"Bambi has a profound effect on children because it's about losing your mother"
About this Quote
The intent is corrective. Bambi is often remembered as gentle animation or a rite-of-passage tearjerker; Baranski reframes it as early training in grief. The subtext is that children don’t need elaborate plot to be changed by a story - they need one clean, irreversible event. Disney’s craft is to smuggle an existential shock into a “safe” package: pretty backgrounds, talking animals, a score that holds your hand while the world doesn’t.

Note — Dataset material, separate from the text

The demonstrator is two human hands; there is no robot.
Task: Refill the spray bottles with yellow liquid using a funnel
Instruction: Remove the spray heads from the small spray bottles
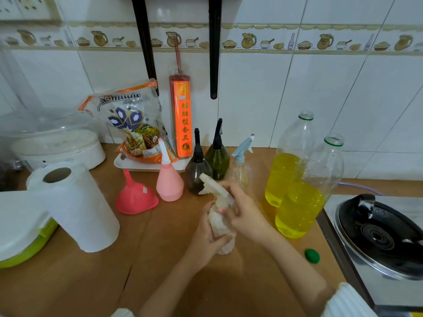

Context matters: Bambi (1942) lands in a century where American culture sells childhood as protected time, even as families live with loss, war, and accident. Baranski, an actress attuned to what plays in a room, points to the simplest dramaturgy there is: take away the primary attachment figure and you’ve created a before-and-after. That’s why the movie lingers. It doesn’t just make kids cry; it introduces the terrifying idea that growing up can start with a single absence.
Quote Details
| Topic | Mother |
|---|---|
| Source | Help us find the source |
| Cite |
Citation Formats
APA Style (7th ed.)
Baranski, Christine. (2026, January 15). Bambi has a profound effect on children because it's about losing your mother. FixQuotes. https://fixquotes.com/quotes/bambi-has-a-profound-effect-on-children-because-150313/
Chicago Style
Baranski, Christine. "Bambi has a profound effect on children because it's about losing your mother." FixQuotes. January 15, 2026. https://fixquotes.com/quotes/bambi-has-a-profound-effect-on-children-because-150313/.
MLA Style (9th ed.)
"Bambi has a profound effect on children because it's about losing your mother." FixQuotes, 15 Jan. 2026, https://fixquotes.com/quotes/bambi-has-a-profound-effect-on-children-because-150313/. Accessed 12 Feb. 2026.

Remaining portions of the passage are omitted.